Your objective => The expected result is the segment of the entries that begins with the line containing "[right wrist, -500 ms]" and ends with the last line, copied verbatim.

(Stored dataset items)

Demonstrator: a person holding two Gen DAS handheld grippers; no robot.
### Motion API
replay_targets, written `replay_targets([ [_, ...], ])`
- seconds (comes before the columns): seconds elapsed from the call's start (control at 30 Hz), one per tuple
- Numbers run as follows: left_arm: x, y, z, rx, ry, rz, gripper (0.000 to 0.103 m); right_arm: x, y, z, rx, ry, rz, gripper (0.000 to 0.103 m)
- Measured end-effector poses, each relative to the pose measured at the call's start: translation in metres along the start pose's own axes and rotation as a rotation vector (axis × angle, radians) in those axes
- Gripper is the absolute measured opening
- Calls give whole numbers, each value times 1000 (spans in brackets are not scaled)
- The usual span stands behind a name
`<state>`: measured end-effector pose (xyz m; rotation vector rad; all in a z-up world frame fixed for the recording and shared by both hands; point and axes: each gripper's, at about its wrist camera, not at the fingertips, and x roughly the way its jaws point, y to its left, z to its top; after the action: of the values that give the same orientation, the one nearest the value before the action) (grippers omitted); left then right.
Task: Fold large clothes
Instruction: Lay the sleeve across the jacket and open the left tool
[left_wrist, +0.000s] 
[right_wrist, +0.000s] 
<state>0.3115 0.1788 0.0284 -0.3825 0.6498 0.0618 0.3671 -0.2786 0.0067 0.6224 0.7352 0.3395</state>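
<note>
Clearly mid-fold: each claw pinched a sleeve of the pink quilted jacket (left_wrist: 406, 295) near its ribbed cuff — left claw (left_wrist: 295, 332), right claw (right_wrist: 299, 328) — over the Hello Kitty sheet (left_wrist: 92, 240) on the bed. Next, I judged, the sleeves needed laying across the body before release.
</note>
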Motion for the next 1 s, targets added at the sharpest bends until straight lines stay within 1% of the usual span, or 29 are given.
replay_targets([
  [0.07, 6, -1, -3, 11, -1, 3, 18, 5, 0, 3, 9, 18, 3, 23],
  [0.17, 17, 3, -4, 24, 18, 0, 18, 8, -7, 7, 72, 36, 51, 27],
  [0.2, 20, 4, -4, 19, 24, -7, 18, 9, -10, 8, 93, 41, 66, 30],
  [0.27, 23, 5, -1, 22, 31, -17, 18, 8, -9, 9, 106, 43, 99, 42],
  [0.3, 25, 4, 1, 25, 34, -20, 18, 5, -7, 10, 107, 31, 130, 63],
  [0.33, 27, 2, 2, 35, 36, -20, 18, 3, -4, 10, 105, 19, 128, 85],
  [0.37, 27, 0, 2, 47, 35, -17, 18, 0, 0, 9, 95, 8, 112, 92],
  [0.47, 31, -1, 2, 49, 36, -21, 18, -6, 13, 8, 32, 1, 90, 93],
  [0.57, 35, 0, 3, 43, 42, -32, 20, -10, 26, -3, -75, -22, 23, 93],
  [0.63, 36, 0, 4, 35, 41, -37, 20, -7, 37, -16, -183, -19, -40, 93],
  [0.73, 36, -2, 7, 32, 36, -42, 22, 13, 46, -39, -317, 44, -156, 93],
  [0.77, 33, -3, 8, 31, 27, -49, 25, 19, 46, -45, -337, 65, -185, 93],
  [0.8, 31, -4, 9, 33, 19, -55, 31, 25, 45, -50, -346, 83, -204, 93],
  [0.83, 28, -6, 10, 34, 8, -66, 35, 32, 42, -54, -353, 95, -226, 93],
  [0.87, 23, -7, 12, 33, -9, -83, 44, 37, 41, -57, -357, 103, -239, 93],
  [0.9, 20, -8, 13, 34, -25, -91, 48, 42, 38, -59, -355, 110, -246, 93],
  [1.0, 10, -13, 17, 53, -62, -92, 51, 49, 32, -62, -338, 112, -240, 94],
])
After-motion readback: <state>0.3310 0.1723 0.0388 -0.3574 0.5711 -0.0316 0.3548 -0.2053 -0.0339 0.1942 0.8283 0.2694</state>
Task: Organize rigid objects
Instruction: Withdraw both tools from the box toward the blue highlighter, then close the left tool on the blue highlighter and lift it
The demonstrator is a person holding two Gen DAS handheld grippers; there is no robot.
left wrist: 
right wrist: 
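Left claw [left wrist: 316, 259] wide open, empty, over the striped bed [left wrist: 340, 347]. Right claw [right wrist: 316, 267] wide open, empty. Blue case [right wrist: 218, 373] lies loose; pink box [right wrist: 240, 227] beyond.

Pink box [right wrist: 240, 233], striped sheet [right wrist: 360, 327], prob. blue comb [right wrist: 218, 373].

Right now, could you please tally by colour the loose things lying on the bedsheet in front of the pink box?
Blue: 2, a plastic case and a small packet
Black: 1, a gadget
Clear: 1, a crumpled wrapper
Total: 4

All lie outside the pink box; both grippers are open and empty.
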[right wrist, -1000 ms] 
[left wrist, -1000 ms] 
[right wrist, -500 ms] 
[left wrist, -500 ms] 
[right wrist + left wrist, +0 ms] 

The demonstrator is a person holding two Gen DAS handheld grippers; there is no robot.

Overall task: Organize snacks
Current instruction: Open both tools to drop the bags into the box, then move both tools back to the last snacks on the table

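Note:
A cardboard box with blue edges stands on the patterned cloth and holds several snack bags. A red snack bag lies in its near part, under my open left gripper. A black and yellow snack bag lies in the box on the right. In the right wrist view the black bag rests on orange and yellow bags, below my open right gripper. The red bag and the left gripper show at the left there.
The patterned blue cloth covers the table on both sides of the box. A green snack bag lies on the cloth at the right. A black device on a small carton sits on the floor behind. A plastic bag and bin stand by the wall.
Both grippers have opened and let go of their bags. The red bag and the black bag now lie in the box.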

Your response =>
[right wrist, -500 ms] 
[left wrist, -500 ms] 
[right wrist + left wrist, +0 ms] 

The demonstrator is a person holding two Gen DAS handheld grippers; there is no robot.

Overall task: Organize snacks
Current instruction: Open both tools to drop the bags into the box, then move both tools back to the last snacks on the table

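Note:
A cardboard box with blue edges stands on the patterned cloth and holds several snack bags. A red snack bag lies in its near part, under my open left gripper. A black and yellow snack bag lies in the box on the right. In the right wrist view the black bag rests on orange and yellow bags, below my open right gripper. The red bag and the left gripper show at the left there.
The patterned blue cloth covers the table on both sides of the box. A green snack bag lies on the cloth at the right. A black device on a small carton sits on the floor behind. A plastic bag and bin stand by the wall.
Both grippers have opened and let go of their bags. The red bag and the black bag now lie in the box.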

The response is finished, and the exercise is complete.